In the Anne Robinson questionnaire (RT 30 September),she stated that her first act as worlds leader would be to "lock up all hunt saboteurs". What a sad insight into her personality that she would pass up the opportunity to tackle issues such as Third World famine, exploitation in the developing world or indeed world peace in place of criminalising individuals who simply aim to save the lives of hunted animals.
Her comment that hunt saboteurs are "campaigning about something of which they know nothing" clearly highlights her own ignorance of the subject matter.
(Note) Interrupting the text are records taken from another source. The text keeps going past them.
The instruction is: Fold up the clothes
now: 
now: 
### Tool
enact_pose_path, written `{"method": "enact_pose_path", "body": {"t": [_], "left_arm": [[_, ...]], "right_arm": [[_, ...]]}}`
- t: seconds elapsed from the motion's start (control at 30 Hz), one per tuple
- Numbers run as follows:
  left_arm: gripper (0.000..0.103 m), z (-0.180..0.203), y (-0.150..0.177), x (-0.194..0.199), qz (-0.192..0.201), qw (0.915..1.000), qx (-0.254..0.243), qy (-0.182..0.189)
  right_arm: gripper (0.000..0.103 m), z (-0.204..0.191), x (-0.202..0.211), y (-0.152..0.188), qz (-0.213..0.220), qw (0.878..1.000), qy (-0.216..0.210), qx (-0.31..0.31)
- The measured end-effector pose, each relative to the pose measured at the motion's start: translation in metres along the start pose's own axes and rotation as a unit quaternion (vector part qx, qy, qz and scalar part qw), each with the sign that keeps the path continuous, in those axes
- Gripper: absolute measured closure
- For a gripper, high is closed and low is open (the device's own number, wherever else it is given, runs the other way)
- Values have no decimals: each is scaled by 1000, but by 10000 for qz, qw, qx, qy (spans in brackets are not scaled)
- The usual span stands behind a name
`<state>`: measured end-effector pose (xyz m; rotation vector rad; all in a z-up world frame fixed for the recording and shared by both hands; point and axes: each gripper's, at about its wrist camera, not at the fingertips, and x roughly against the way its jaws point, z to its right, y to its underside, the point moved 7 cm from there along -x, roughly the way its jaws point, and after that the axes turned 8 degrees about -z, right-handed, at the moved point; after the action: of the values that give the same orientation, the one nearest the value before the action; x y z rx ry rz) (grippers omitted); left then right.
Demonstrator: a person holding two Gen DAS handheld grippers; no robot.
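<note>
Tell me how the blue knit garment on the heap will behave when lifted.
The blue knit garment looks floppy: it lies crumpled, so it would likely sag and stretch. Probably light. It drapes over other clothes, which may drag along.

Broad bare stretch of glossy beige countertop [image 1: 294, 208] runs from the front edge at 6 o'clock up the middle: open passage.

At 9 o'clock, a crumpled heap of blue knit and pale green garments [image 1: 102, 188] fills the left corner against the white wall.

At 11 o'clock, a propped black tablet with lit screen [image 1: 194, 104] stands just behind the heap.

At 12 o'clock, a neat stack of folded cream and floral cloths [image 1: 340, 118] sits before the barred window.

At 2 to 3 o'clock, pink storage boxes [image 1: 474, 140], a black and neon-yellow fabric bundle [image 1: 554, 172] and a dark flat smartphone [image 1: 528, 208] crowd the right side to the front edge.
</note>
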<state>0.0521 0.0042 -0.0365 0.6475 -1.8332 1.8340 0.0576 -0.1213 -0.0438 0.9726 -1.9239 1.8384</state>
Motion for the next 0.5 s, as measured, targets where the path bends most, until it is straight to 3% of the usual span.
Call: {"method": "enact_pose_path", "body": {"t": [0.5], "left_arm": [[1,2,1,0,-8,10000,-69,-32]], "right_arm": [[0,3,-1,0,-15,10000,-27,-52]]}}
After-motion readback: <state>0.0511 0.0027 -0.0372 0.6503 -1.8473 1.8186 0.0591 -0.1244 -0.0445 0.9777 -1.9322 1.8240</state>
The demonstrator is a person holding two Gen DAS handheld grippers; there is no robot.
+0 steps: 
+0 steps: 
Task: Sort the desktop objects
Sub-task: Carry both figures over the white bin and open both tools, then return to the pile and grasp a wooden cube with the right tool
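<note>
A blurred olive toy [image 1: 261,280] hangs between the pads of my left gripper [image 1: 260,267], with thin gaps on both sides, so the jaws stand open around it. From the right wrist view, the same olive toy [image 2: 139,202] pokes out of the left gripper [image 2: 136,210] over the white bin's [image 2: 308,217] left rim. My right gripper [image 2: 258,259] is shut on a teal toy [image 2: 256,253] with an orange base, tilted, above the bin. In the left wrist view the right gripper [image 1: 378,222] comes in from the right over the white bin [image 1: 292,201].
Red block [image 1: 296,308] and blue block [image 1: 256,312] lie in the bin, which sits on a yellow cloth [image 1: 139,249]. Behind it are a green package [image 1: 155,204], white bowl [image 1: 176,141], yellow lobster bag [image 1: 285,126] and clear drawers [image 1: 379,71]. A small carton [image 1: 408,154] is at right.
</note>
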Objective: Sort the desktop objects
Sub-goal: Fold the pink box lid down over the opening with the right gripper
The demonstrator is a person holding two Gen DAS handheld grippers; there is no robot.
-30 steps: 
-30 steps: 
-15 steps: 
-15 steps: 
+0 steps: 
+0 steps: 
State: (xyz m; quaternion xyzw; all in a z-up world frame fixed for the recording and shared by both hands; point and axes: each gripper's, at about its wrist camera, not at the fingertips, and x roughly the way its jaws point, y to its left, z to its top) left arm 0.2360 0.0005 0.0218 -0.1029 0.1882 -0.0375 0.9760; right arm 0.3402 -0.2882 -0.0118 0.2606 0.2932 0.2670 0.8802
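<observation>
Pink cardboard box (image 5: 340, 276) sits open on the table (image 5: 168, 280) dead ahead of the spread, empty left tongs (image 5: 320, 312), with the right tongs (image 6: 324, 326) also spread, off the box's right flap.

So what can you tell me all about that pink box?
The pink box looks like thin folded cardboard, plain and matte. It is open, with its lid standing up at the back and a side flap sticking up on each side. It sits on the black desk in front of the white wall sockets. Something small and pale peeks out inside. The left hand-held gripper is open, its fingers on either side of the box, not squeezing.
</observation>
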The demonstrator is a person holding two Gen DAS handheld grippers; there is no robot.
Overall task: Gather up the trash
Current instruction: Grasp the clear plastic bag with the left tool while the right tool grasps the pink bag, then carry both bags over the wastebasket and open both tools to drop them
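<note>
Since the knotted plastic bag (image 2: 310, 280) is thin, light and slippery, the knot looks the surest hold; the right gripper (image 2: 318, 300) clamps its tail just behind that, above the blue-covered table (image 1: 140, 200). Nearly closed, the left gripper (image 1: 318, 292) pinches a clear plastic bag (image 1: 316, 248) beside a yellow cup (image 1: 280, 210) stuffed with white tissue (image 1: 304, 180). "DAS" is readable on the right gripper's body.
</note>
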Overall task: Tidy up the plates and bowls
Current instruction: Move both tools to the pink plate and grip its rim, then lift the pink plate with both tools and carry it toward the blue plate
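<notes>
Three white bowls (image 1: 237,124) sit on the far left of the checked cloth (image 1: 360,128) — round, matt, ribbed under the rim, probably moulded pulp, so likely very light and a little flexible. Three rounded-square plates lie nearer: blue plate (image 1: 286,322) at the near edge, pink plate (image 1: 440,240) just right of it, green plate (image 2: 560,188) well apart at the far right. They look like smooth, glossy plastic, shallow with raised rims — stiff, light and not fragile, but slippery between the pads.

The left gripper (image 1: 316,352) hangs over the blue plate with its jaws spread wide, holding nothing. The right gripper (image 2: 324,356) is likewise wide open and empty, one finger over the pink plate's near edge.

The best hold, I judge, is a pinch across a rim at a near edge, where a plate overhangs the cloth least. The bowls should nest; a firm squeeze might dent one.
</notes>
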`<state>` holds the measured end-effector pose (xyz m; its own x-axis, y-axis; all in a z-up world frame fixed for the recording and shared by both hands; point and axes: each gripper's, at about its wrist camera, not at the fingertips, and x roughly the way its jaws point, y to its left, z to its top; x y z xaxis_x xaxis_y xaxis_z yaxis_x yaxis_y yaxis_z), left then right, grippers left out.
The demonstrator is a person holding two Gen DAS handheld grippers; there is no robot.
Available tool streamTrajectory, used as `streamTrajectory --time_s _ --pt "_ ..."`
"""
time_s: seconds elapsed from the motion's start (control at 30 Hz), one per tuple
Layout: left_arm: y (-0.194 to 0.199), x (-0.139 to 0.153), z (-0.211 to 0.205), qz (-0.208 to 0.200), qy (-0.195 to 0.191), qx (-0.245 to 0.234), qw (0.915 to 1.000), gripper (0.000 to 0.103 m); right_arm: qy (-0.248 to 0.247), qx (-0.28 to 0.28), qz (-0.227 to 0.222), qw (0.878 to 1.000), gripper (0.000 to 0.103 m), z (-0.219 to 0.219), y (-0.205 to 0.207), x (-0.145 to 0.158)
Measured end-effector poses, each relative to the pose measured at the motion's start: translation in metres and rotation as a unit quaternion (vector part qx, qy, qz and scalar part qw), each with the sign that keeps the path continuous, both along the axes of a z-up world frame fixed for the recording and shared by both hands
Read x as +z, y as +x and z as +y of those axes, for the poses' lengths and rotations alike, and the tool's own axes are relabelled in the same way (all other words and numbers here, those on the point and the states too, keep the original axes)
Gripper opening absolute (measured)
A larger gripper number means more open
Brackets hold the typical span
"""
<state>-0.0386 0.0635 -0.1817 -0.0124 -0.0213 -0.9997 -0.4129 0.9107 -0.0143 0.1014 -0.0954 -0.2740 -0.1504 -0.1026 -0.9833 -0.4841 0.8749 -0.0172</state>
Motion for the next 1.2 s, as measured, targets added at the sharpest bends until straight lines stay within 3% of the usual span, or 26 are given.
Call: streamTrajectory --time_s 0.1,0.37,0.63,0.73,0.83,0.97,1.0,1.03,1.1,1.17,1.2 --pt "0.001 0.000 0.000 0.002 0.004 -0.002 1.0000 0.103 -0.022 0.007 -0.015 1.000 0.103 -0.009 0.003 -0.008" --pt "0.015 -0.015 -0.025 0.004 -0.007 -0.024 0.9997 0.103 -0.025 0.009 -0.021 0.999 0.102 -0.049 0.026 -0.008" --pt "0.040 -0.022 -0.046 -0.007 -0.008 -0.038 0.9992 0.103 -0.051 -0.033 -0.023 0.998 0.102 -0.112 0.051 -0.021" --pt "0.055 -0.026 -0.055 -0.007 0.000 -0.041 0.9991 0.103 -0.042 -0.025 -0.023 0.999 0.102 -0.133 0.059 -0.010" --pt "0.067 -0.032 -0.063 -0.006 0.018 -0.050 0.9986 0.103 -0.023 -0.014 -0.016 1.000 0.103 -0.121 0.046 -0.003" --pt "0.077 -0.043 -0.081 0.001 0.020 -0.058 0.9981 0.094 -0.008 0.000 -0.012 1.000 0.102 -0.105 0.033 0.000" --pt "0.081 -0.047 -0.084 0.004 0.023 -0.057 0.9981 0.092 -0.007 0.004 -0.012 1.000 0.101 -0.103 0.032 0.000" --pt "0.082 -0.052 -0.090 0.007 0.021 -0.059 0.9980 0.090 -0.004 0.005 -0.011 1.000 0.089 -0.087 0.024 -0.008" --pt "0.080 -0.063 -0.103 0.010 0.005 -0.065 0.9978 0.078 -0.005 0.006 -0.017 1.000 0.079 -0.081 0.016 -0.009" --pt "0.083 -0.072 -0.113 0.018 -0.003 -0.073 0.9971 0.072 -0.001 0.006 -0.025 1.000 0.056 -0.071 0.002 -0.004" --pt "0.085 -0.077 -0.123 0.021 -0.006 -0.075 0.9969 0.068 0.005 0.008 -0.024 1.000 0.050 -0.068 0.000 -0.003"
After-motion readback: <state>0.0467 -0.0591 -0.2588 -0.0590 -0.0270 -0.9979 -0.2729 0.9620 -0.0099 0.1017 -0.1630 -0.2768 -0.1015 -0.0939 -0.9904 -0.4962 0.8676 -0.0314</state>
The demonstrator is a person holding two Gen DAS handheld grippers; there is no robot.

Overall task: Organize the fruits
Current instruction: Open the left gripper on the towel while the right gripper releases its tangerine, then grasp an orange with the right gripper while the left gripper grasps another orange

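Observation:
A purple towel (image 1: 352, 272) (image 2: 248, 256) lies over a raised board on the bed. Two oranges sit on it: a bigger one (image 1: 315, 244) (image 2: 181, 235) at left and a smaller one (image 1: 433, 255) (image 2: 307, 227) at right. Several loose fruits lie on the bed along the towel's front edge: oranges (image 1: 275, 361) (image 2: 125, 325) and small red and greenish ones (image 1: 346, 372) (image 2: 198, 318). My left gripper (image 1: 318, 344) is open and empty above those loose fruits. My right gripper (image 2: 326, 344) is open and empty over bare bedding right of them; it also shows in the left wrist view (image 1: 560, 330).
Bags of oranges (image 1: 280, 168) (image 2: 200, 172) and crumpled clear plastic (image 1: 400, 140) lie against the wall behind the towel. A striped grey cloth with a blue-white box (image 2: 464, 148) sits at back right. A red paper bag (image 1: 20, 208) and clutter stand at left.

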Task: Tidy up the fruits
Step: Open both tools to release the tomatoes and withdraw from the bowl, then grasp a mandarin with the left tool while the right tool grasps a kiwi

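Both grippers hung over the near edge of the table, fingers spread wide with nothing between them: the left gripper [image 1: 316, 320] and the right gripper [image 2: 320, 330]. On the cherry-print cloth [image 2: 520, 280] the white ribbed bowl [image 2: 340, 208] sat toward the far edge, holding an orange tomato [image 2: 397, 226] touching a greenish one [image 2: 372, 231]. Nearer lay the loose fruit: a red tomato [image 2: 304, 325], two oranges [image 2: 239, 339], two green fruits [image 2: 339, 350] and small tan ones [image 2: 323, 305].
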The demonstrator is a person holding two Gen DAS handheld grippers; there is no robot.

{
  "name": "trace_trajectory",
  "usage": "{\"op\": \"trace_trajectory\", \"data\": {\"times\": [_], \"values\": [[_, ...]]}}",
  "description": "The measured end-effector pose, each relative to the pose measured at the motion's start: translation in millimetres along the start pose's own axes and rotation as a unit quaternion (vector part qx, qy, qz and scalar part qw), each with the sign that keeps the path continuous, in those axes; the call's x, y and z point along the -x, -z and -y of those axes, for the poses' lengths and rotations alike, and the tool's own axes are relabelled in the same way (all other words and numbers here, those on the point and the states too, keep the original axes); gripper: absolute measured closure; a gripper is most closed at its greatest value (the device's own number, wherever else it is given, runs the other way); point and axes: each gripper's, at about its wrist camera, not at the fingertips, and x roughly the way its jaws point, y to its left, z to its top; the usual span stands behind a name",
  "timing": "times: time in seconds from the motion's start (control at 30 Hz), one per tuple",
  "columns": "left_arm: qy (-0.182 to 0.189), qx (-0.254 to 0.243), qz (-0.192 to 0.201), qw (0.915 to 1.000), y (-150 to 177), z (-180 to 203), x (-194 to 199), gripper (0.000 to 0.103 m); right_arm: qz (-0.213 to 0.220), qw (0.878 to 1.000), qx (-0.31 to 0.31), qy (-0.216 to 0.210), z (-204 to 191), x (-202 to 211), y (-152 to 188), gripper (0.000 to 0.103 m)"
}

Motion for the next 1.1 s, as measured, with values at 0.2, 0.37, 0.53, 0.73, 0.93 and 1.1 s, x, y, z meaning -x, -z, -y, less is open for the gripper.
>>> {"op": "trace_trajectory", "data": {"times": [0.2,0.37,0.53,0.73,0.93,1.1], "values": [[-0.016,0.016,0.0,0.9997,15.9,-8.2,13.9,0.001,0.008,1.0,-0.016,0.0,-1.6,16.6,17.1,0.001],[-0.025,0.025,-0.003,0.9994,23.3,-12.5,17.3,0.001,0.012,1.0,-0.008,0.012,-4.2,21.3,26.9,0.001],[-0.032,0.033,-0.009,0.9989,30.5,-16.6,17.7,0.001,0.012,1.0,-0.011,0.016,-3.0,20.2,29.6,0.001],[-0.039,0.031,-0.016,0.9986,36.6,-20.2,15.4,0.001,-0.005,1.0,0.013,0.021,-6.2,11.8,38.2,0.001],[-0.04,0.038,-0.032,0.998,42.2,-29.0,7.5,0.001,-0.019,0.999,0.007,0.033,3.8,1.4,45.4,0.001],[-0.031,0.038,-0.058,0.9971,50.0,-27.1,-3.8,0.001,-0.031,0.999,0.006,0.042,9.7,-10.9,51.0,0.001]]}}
The Hunt Saboteurs Association does more than campaign against bloodsports; it effectively halts them in their tracks through the use of non-violent direct action. We have done so for almost 40 years, and in that time have come to know more about the brutality of this so-called "sport" than Ms Robinson could ever hope to understand.
Dawn Preston
Hunt Saboteurs Association

Not a clay day

In the 3 October episode of The Weakest Link (weekdays BBC2), Anne Robinson asked the question: "In the Wallace and Gromit movie A Grand Day Out what is the name of the sheep?" The answer she proceeded to announce was Shaun. This is inaccurate, as there is no sheep in A Grand Day Out only in A Close Shave.
Katy Nicoll (aged 16)

[RT Letters 21-27 October 2000]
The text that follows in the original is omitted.